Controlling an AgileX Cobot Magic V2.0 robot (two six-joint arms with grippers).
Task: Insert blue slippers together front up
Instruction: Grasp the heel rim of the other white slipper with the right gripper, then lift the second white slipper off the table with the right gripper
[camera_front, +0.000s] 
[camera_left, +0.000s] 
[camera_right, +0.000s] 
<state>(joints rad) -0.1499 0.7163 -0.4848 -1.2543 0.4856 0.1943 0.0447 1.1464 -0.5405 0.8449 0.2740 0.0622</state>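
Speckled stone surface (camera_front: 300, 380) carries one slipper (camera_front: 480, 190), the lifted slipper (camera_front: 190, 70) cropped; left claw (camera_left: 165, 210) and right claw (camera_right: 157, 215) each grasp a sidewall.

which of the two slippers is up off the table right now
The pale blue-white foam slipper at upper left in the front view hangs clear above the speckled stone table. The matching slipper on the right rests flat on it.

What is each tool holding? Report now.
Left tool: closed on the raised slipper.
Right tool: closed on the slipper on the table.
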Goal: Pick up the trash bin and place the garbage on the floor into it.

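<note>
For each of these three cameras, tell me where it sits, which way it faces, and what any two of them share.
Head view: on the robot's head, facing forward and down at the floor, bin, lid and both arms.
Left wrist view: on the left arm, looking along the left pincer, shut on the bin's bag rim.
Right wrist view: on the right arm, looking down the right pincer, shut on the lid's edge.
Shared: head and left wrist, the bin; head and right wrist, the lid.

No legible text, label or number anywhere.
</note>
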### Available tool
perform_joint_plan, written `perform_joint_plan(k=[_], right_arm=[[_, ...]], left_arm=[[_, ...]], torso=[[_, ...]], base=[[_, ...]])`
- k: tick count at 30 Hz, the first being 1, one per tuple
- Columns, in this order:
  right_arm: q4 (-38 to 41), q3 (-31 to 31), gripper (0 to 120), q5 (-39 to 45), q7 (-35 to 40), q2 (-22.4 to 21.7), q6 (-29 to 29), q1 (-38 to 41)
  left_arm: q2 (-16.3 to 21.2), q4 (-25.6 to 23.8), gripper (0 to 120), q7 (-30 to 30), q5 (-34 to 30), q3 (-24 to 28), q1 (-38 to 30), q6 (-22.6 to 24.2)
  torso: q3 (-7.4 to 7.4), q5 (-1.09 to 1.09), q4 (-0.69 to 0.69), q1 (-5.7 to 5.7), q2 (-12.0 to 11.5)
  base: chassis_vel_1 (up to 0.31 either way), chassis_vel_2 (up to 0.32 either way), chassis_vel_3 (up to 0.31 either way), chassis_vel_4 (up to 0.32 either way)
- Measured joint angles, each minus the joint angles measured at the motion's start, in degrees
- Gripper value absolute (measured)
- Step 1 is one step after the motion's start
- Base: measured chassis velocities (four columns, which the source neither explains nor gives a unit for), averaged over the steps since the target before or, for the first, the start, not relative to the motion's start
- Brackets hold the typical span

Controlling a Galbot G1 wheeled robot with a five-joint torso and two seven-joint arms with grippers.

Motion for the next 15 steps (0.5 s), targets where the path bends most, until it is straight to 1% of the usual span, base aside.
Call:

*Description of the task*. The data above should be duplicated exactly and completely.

*Result below*.
Controlling an AgileX Cobot Magic V2.0 robot (two six-joint arms with grippers).
Task: Insert blue slippers together front up
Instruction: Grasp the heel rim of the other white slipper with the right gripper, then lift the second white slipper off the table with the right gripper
[camera_front, +0.000s] 
[camera_left, +0.000s] 
[camera_right, +0.000s] 
<state>(joints rad) -0.1499 0.7163 -0.4848 -1.2543 0.4856 0.1943 0.0447 1.1464 -0.5405 0.8449 0.2740 0.0622</state>
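Speckled stone surface (camera_front: 300, 380) carries one slipper (camera_front: 480, 190), the lifted slipper (camera_front: 190, 70) cropped; left claw (camera_left: 165, 210) and right claw (camera_right: 157, 215) each grasp a sidewall.

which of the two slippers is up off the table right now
The pale blue-white foam slipper at upper left in the front view hangs clear above the speckled stone table. The matching slipper on the right rests flat on it.

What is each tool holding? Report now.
Left tool: closed on the raised slipper.
Right tool: closed on the slipper on the table.
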Goal: Pick up the trash bin and place the garbage on the floor into it.

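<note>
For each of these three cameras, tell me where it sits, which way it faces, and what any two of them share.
Head view: on the robot's head, facing forward and down at the floor, bin, lid and both arms.
Left wrist view: on the left arm, looking along the left pincer, shut on the bin's bag rim.
Right wrist view: on the right arm, looking down the right pincer, shut on the lid's edge.
Shared: head and left wrist, the bin; head and right wrist, the lid.

No legible text, label or number anywhere.
</note>
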### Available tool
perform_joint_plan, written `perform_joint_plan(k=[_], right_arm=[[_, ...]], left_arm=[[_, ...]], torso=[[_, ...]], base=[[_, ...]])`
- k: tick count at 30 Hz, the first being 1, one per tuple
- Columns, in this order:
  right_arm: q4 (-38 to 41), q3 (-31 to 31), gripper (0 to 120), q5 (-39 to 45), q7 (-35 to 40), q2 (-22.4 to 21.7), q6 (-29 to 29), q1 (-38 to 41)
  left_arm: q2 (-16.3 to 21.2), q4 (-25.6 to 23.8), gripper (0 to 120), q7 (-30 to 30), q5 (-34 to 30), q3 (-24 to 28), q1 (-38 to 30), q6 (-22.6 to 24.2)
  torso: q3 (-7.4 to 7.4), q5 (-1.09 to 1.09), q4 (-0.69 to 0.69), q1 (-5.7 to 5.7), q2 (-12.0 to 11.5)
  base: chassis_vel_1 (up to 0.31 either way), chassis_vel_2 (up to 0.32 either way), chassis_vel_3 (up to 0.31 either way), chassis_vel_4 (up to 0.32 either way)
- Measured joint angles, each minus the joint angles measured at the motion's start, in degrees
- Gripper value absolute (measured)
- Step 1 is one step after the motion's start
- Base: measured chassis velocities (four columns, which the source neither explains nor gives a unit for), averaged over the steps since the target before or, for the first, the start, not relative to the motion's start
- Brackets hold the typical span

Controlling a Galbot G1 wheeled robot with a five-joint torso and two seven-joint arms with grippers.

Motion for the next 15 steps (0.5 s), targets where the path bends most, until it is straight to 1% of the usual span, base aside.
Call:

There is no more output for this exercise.